Après deux années de mise en œuvre, le projet de préparation et de réponse aux crises alimentaires s’achève avec un taux d’exécution de 102 %. Il renforce les capacités semencières et la résilience agricole nationale.
Le projet de préparation et de réponse aux crises alimentaires, mis en œuvre par le ministère de l’Agriculture, de la Pêche, de l’Élevage et de l’Artisanat avec l’appui technique de la Fao et le financement de la Banque africaine de développement (Bad), a officiellement pris fin le mardi 26 mai à l’hôtel Retaj. La cérémonie de clôture a permis aux différents partenaires de dresser le bilan des actions réalisées et d’évoquer les perspectives pour renforcer durablement la sécurité alimentaire du pays.
Ce projet multinational, doté d’un financement de 2,574 millions de dollars, concernait cinq pays africains : les Comores, le Burundi, la Somalie, le Soudan du Sud et l’Ukraine, confrontés à des défis aggravés par les crises internationales, notamment les conséquences de la guerre en Ukraine. Son objectif principal était d’accroître la production agricole, la productivité et la résilience des systèmes de production, tout en réduisant les risques à court et à long terme pesant sur la sécurité alimentaire.

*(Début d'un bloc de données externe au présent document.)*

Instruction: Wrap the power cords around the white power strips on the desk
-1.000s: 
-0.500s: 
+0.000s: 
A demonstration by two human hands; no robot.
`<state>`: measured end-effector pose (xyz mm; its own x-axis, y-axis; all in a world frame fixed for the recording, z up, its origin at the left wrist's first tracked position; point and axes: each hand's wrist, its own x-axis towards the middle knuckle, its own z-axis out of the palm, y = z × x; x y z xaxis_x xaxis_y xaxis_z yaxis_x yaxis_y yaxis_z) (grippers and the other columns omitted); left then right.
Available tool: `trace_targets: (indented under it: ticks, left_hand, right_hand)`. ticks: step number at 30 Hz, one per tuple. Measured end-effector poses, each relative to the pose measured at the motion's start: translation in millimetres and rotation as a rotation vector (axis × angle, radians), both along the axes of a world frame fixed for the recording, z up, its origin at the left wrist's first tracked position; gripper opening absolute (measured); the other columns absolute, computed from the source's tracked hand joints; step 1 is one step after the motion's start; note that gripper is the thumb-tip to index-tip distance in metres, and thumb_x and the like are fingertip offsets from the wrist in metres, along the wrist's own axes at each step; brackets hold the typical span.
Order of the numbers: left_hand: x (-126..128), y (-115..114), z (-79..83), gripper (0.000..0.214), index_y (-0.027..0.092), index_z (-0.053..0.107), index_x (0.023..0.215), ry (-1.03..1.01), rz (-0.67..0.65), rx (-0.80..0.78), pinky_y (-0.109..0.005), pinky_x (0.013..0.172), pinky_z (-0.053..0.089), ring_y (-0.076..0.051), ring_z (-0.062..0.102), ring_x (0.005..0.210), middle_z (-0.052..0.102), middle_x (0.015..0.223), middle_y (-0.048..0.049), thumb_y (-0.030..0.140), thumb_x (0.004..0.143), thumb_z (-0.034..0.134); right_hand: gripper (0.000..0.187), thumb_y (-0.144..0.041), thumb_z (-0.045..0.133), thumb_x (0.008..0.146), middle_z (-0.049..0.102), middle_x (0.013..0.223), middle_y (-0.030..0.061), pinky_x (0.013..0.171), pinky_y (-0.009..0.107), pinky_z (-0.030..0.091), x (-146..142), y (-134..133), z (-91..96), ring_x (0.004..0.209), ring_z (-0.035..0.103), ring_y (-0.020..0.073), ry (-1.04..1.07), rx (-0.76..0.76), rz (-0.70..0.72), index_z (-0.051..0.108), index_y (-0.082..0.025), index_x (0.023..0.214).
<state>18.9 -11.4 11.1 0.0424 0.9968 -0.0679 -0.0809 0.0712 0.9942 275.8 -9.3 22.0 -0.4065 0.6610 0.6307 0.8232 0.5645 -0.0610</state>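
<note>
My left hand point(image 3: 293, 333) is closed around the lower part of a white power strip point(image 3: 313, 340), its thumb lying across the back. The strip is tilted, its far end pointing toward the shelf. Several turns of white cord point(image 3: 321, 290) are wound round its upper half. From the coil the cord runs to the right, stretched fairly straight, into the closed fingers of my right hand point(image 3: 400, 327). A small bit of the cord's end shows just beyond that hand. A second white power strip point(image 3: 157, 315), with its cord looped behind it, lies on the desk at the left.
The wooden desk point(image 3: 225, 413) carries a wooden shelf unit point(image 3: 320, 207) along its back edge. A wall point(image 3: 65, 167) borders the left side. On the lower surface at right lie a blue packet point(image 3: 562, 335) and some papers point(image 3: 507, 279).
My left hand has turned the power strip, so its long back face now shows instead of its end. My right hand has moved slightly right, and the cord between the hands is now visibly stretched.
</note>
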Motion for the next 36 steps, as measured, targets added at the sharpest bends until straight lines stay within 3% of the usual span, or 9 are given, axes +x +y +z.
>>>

«Un taux d’exécution de 102 %»
Réunis aux côtés du représentant de la Fao, des responsables du ministère ont énuméré les avancées enregistrées dans le cadre de ce programme. Parmi les priorités figuraient la structuration d’un système semencier national performant, l’intégration du pays dans une dynamique régionale d’harmonisation des semences, la promotion des variétés produites localement et la mise en place d’un réseau national de distribution.
Selon Fouad Mohamed, directeur national des stratégies agricoles, les résultats obtenus témoignent de l’efficacité du projet. «Cette cérémonie marque une étape importante pour le pays, dans la mesure où elle symbolise l’aboutissement d’un travail collectif ambitieux mené au service de la sécurité alimentaire, du développement et de la résilience agricole. Les 2 574 000 dollars déployés à travers les îles ont permis de poser les bases solides d’un système semencier national moderne, performant et durable», a-t-il déclaré.
Le responsable a également indiqué que le projet a atteint «un taux d’exécution de 102 %, faisant de cette initiative «une référence en matière de mise en œuvre de projets agricoles». Parmi les réalisations figurent «la formation de 306 agents dans le développement de la filière semencière et de 87 autres dans la gestion de la plateforme numérique de collecte de données». Le programme a aussi permis «la création d’un laboratoire d’assurance qualité des semences, l’introduction de 43 nouvelles variétés précoces adaptées aux besoins des producteurs et la création de 204 emplois directs, dont 43,6 % occupés par des femmes».
Malgré ces résultats encourageants, plusieurs défis demeurent. Les autorités estiment nécessaire de «renforcer davantage les capacités des structures locales», de «poursuivre les efforts de professionnalisation de la filière» et de «mobiliser les équipements indispensables à son développement».
Pour sa part, le chef du bureau de la Fao aux Comores, Radonirina Loniarilala, a salué l’engagement des différents acteurs impliqués dans le projet. «Grâce à l’engagement collectif de toutes les parties prenantes, des résultats concrets ont été obtenus. Ils se traduisent par davantage de résilience et d’autonomie pour les producteurs», a-t-il affirmé.